Montenegro aponta dedo ao PCP e PS
Para o primeiro-ministro, o anúncio da greve geral “é incompreensível”, considerando que serve apenas para “olhar para interesses” do PCP e do PS, o que “não fica bem” ao movimento sindical.
“Francamente, não consigo vislumbrar outra razão para esta posição das centrais sindicais que não seja olhar para interesses que, do meu ponto de vista, não deviam ser os prevalecentes, que é o interesse dos partidos que estão, sobretudo, ligados à gestão das duas centrais sindicais”, afirmou Luís Montenegro, no domingo, na reta final da 4.ª Cimeira UE-CELAC que decorreu em Santa Marta (Colômbia).
Montenegro disse querer mesmo concretizar de quem estava a falar: “Estou a falar do Partido Comunista, que quer mostrar a sua existência através da sua rede sindical na CGTP, e estou a falar do Partido Socialista, que também quererá mostrar a sua existência política de oposição, aproveitando alguma preponderância que tem na UGT”, acusou.
O primeiro-ministro insistiu que a marcação de uma greve geral é “extemporânea e mesmo anacrónica”, uma vez que ainda não há qualquer diploma aprovado em Conselho de Ministros.
“Ninguém a consegue compreender e, na minha opinião, não fica bem ao movimento sindical.

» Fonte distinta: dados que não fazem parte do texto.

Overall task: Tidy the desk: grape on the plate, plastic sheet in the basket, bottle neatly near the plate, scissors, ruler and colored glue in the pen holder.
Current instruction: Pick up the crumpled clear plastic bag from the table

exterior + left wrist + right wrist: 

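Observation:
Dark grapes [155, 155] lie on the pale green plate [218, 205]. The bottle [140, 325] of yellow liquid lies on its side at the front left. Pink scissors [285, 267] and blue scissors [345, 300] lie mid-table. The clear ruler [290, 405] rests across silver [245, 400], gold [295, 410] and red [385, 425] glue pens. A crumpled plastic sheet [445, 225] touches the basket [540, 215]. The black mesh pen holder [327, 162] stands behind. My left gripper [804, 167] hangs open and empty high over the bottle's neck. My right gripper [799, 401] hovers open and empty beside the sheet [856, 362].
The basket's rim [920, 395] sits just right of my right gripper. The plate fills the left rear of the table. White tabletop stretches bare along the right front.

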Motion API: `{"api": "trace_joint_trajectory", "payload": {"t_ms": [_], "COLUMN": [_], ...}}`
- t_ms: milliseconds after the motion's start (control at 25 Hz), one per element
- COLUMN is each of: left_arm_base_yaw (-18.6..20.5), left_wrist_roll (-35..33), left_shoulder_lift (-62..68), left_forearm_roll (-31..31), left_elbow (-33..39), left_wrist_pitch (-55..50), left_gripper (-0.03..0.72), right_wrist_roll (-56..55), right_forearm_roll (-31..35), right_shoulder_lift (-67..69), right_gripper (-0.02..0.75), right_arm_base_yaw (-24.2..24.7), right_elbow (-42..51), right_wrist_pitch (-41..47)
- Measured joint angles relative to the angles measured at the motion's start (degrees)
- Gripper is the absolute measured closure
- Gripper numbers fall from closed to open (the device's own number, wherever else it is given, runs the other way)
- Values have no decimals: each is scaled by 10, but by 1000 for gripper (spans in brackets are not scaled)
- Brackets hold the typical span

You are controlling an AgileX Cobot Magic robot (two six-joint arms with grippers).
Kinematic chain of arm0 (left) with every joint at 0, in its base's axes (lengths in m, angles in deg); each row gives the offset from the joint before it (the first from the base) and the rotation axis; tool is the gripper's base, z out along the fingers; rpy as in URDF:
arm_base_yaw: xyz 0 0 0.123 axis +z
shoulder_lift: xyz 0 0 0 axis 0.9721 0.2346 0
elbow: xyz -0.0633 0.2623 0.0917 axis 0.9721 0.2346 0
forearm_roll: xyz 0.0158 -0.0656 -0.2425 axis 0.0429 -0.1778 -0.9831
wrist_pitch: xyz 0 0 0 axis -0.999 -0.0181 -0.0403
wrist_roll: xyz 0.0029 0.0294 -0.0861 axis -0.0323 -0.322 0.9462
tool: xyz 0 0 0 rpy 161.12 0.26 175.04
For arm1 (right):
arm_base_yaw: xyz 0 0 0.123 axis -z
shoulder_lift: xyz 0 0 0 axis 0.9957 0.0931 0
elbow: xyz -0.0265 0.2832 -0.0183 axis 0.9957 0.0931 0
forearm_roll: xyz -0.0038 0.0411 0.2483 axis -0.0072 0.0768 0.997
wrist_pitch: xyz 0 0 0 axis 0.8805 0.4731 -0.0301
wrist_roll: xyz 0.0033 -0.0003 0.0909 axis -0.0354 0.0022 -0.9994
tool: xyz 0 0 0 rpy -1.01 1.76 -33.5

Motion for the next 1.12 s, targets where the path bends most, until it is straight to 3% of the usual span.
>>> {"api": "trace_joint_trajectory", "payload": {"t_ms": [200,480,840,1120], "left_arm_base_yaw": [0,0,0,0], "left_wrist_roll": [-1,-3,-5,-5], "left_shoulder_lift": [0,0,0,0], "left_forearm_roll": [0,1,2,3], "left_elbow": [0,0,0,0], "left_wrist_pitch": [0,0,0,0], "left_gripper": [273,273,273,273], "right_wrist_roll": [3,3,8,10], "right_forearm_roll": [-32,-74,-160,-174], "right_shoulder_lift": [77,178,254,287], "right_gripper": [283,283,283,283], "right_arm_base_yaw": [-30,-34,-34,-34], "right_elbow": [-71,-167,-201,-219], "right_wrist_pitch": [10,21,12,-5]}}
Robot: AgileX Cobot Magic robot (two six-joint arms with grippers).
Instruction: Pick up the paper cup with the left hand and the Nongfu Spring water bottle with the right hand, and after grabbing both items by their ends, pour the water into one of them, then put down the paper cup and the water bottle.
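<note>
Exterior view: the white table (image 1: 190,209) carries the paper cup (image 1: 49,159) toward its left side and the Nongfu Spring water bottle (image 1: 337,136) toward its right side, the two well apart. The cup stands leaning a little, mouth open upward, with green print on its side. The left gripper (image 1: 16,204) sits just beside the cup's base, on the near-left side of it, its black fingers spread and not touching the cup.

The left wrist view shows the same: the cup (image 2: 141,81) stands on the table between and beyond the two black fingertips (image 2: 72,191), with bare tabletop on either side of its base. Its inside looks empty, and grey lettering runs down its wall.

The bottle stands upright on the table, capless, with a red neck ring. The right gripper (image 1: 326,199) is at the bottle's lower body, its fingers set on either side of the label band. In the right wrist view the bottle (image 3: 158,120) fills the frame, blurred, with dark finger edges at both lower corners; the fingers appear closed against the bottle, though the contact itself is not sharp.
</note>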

Eu acho que os sindicatos têm tudo para cumprir a sua tarefa e o seu papel - eu não quero condicionar, acho muito bem que representem os interesses laborais dos trabalhadores portugueses -, mas quando a realidade do país não é a realidade dos sindicatos, alguma coisa está mal e não é o país”, defendeu.

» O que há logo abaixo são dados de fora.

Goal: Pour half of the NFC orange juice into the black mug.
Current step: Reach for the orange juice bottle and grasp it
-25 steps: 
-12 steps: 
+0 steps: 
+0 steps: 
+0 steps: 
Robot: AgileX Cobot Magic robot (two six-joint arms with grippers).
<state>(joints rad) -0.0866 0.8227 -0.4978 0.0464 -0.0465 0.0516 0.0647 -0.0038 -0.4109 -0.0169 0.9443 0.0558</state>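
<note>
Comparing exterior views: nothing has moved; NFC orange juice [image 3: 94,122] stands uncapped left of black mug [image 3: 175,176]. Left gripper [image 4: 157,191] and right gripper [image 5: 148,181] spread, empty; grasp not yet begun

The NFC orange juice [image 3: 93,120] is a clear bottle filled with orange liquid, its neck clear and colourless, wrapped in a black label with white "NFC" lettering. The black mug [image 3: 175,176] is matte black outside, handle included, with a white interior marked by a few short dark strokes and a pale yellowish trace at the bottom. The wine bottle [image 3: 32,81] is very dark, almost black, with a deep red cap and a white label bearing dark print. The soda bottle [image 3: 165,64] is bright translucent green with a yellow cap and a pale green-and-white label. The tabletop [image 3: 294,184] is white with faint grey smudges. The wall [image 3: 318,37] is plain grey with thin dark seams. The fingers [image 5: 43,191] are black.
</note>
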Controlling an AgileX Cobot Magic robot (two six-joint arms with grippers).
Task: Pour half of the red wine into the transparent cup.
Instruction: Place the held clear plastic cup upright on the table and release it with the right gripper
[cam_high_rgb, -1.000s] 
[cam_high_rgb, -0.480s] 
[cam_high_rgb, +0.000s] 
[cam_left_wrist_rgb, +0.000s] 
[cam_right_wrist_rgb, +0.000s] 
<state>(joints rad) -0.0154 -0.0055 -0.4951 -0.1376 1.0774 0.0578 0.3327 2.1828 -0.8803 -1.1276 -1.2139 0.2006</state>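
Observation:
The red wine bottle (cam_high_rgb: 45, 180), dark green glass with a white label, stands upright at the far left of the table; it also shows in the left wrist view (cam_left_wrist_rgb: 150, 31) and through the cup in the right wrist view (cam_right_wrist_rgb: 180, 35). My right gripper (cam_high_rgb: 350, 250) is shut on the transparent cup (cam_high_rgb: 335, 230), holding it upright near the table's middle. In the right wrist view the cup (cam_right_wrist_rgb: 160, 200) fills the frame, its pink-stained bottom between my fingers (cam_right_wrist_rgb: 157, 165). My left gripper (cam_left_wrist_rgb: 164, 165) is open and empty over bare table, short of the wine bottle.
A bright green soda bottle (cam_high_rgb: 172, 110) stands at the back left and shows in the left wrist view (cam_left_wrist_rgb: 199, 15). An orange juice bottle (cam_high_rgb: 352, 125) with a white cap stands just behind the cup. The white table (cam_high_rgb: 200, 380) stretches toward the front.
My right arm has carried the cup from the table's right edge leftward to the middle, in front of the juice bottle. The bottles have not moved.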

Questionado sobre o repto do Chega para que recue em algumas matérias do pacote laboral, Montenegro manifestou abertura para, quando o diploma chegar ao Parlamento, falar com todos os partidos, até porque PSD e CDS-PP não dispõem de maioria para o aprovar sozinho.
Montenegro defendeu ainda que “o Governo tem feito tudo para evitar todas as greves” e reiterou que, no seu ponto de vista, “não há matéria objetiva que possa suscitar adesão a uma greve geral”.
O primeiro-ministro referiu que este Governo já fez “19 acordos laborais ou de incidência laboral e de retribuição e de carreiras” e salientou que, em 2024, Portugal foi no âmbito dos 38 países da OCDE “aquele onde os rendimentos das pessoas subiram mais”.
Marcelo diz que "procissão ainda vai no adro"
Também o Presidente da República, Marcelo Rebelo de Sousa, sublinhou o facto de as negociações entre as partes ainda estarem em curso.
“Faz sentido ser discutida na concertação social, faz sentido ser discutida com os partidos”, pelo que “é uma matéria em que a procissão ainda vai no adro”, afirmou o chefe de Estado, em declarações aos jornalistas, no final da cerimónia militar que fechou as comemorações do 51.º aniversário do Estado-Maior-General das Forças Armadas, em Vila Viçosa, no domingo.
O Presidente da República salientou que o país vai esperar que o processo seja concluído, prevendo que esta proposta do Governo “só será discutida no Parlamento no final deste ano, provavelmente só no ano que vem”.